A senior source within the African nations’ negotiating bloc said the US and others were reneging on pledges made in Paris by refusing to discuss future climate funding.

“It’s as if we started from scratch” in Bangkok, the source said.

The Bangkok talks were organized as an emergency negotiating session after little progress was made at previous rounds towards a final rulebook.

Under the timeframe set in Paris, the guidelines for nations must be finalized by the Conference of the Parties to the UN Framework Convention on Climate Change summit in Poland in December.

While delegates have made some progress on areas such as new technology and carbon markets, activists said the US — with Western acquiescence — had stonewalled any momentum on the key funding issue.

Harjeet Singh, global lead on climate change for NGO ActionAid, yesterday the Paris deal was “on the brink.”

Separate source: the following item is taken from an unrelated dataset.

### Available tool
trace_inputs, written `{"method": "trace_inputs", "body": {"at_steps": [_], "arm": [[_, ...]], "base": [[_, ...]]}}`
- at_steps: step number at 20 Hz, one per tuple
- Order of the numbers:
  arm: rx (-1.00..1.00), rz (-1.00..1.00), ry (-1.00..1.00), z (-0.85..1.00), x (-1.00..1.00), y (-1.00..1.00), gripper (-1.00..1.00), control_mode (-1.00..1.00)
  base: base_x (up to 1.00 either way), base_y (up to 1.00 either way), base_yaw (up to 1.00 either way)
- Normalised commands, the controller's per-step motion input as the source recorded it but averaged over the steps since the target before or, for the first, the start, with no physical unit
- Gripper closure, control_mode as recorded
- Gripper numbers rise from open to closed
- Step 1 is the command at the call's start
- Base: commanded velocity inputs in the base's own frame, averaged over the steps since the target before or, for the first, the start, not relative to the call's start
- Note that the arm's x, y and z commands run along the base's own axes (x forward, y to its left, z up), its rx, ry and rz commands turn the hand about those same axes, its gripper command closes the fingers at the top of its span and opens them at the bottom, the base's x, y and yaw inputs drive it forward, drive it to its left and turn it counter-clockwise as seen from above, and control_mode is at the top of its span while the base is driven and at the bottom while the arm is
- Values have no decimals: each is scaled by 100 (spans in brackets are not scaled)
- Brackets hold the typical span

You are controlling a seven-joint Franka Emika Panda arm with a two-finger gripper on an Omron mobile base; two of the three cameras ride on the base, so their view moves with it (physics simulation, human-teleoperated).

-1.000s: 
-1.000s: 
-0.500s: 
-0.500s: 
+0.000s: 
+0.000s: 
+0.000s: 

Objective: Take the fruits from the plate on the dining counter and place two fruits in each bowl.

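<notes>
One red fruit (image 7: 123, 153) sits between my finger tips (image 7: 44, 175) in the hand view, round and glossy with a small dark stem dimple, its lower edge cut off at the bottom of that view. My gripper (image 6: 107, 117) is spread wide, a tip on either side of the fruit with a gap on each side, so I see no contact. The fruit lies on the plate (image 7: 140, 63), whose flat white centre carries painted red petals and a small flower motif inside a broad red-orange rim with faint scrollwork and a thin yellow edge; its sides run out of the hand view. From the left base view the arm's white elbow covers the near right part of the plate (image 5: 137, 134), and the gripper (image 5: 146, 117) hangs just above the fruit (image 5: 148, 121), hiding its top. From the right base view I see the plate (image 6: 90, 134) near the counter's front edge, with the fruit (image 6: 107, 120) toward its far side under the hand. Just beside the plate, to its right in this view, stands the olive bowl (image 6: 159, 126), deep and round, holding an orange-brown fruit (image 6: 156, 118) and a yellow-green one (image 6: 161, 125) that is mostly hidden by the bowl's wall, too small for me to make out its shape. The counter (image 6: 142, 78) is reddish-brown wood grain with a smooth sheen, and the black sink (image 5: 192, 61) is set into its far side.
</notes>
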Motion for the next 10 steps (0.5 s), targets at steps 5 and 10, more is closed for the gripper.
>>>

“Developed countries are going back on their word and refusing to agree clear rules governing climate finance,” he told reporters. “If they remain stuck in their positions and fail to loosen their purses, this treaty may collapse.”

The US under is scheduled to leave the Paris process in 2020, but multiple delegates in Bangkok said that it was still actively hindering progress in talks.

One senior negotiator said the US was “poisoning” the atmosphere of trust that led to the Paris accord.

Activists also called out the EU, Britain and Australia for falling into line with Washington’s position.

In related news, tens of thousands of people across the globe on Saturday took to the streets to demand that governments step up action on global warming.

Nearly 1,000 events in more than 90 nations delivered a two-pronged message: speed up the shift to a world powered by renewable energy rather than planet-warming gas, oil and coal; and protect the people most vulnerable to rising seas and climate-enhanced extreme weather.